Personal information
- Full name: Florian Kastrati
- Date of birth: 2 July 2002 (age 23)
- Place of birth: Inverness, Scotland
- Position: Midfielder

Team information
- Current team: Whitehawk

Youth career
- Crawley Performance Academy

Senior career*
- Years: Team / Apps / (Gls)
- 2021–2024: Crawley Town / 1 / (0)
- 2021–2022: → Kings Langley (loan) / 5 / (0)
- 2022–2023: → Eastbourne Borough (loan) / 5 / (0)
- 2023: → Bognor Regis Town (loan) / 6 / (2)
- 2023: → Cheshunt (loan) / 2 / (0)
- 2024: → Kingstonian (loan) / 3 / (0)
- 2024: Carshalton Athletic / 6 / (0)
- 2024–2025: Welwyn Garden City / 3 / (0)
- 2025: Canvey Island / 6 / (0)
- 2025-: Whitehawk / 15 / (1)

= Florian Kastrati =

Albanian footballer (born 2002)

Florian Kastrati (born 2 July 2002) is an Albanian professional footballer who plays as a midfielder for Whitehawk.

==Career==
On 14 December 2021, Kastrati signed his first professional contract with Crawley Town after a successful period with the Crawley Performance Academy and was immediately loaned out to Kings Langley of the Southern League Premier Division Central.

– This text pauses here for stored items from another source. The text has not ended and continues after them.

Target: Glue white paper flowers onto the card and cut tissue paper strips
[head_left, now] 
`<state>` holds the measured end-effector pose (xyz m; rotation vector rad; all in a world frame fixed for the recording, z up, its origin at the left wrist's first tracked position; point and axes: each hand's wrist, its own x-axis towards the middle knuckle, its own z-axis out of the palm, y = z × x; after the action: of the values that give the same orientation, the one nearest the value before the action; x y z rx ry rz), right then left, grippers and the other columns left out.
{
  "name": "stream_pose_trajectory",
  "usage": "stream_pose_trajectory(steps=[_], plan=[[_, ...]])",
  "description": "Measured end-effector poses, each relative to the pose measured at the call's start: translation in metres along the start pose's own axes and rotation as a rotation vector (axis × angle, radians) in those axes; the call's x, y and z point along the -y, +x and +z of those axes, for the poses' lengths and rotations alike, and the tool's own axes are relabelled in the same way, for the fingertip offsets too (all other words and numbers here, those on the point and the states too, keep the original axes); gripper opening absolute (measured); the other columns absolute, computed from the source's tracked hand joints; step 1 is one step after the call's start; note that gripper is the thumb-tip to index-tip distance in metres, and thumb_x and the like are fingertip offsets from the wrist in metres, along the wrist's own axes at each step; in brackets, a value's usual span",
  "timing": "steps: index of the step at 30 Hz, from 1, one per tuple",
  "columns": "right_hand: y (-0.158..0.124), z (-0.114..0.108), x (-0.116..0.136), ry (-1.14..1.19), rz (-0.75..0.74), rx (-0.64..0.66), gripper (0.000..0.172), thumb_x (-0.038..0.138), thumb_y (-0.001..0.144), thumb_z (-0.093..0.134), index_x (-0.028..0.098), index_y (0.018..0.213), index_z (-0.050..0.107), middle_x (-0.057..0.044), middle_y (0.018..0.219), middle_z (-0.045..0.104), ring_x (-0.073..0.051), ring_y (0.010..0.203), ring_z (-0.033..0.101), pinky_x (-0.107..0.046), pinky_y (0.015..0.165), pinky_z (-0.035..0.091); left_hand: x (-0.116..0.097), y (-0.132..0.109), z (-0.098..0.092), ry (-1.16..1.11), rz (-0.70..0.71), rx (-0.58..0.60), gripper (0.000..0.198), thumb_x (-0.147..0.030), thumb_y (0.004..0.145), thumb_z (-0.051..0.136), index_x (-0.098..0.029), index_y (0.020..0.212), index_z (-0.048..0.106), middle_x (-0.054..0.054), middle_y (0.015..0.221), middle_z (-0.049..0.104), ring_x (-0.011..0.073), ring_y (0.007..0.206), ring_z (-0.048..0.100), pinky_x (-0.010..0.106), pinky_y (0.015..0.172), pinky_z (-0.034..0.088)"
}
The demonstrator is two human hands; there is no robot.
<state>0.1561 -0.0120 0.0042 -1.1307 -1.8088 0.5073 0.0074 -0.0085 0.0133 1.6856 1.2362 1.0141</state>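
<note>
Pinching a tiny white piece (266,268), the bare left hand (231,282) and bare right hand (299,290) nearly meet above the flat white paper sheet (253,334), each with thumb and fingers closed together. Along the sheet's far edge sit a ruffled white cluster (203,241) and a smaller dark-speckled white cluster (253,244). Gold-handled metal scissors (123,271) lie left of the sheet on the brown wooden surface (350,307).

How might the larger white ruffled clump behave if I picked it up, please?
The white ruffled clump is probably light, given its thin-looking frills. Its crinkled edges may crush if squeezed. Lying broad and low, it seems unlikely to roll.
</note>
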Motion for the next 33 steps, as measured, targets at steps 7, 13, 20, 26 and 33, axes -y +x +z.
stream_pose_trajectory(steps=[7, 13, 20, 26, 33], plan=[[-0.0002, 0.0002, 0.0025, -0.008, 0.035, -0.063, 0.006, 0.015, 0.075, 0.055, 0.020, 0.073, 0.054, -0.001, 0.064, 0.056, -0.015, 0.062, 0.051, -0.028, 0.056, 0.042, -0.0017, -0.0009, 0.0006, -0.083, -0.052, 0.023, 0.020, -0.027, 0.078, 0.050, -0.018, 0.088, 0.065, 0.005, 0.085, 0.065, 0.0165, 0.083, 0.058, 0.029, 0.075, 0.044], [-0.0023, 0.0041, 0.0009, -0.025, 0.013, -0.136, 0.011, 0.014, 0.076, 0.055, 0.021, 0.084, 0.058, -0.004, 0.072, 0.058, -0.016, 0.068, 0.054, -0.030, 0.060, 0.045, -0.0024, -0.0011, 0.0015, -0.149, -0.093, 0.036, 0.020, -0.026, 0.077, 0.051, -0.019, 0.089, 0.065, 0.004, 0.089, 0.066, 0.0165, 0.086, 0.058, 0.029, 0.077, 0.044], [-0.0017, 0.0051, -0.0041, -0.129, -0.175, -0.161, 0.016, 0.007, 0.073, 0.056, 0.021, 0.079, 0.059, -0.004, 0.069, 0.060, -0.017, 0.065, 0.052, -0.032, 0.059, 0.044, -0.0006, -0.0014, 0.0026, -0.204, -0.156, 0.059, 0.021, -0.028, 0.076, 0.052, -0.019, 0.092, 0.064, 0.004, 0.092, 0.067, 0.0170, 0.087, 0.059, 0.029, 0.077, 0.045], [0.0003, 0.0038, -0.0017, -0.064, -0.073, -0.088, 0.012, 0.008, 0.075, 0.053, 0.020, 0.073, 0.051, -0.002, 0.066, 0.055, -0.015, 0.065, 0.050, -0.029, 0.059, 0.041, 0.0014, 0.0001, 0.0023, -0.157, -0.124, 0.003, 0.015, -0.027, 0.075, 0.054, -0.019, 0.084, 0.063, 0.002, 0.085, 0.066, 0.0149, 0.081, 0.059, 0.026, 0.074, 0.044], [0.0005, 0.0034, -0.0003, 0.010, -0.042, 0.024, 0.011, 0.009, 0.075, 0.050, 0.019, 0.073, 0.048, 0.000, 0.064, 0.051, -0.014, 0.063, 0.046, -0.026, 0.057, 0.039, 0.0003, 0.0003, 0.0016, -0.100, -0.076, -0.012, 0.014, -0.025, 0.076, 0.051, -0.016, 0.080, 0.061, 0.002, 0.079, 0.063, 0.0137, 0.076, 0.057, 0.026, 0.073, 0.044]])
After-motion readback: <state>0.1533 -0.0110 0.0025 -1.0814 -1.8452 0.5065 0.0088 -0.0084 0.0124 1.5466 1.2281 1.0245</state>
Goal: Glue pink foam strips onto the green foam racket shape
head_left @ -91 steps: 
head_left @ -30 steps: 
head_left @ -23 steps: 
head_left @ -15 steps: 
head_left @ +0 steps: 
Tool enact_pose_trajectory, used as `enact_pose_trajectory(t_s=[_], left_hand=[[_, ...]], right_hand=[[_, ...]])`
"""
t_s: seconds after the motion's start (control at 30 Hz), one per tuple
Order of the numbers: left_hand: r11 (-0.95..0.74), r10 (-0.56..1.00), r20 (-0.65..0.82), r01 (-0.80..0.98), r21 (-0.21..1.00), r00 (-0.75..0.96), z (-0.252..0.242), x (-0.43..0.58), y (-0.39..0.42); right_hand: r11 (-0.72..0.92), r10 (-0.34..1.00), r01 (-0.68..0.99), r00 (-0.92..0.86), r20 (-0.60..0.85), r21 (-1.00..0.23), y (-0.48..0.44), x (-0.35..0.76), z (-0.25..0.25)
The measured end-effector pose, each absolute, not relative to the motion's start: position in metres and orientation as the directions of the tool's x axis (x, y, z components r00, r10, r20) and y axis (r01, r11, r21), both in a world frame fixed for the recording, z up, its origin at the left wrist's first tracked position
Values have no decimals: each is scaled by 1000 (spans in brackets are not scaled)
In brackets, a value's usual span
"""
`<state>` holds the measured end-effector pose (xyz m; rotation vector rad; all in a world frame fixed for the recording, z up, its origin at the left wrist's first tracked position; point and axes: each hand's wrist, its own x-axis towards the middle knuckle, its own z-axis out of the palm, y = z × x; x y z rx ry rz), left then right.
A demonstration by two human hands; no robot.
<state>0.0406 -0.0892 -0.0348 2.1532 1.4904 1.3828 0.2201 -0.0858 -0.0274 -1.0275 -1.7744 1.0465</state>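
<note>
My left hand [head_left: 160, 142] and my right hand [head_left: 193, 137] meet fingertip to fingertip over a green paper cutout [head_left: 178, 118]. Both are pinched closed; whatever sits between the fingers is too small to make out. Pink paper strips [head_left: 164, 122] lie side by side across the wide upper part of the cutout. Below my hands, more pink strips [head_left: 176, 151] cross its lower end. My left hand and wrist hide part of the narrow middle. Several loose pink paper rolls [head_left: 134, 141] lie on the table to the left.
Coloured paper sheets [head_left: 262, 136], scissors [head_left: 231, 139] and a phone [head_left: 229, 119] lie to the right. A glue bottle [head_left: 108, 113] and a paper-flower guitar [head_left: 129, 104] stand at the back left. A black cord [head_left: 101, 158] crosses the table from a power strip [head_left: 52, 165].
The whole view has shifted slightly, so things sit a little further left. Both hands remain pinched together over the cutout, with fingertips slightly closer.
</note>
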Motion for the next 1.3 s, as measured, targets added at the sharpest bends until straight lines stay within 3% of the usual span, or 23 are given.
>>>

He played seven games for Kings Langley. He made his first-team debut for Crawley on 7 May 2022, in a 3–3 draw at Oldham Athletic, having come on as an 87th-minute substitute for James Tilley in the last EFL League Two game of the 2021–22 season. On 11 February 2023, it was announced that Kastrati would join Eastbourne Borough on loan until the end of the season. Kastrati's loan at Borough was cut short when, on 14 March 2023, he was recalled and was immediately sent out on loan again, joining Bognor Regis Town until the end of the season. On his debut for Bognor Kastrati scored five minutes into the game.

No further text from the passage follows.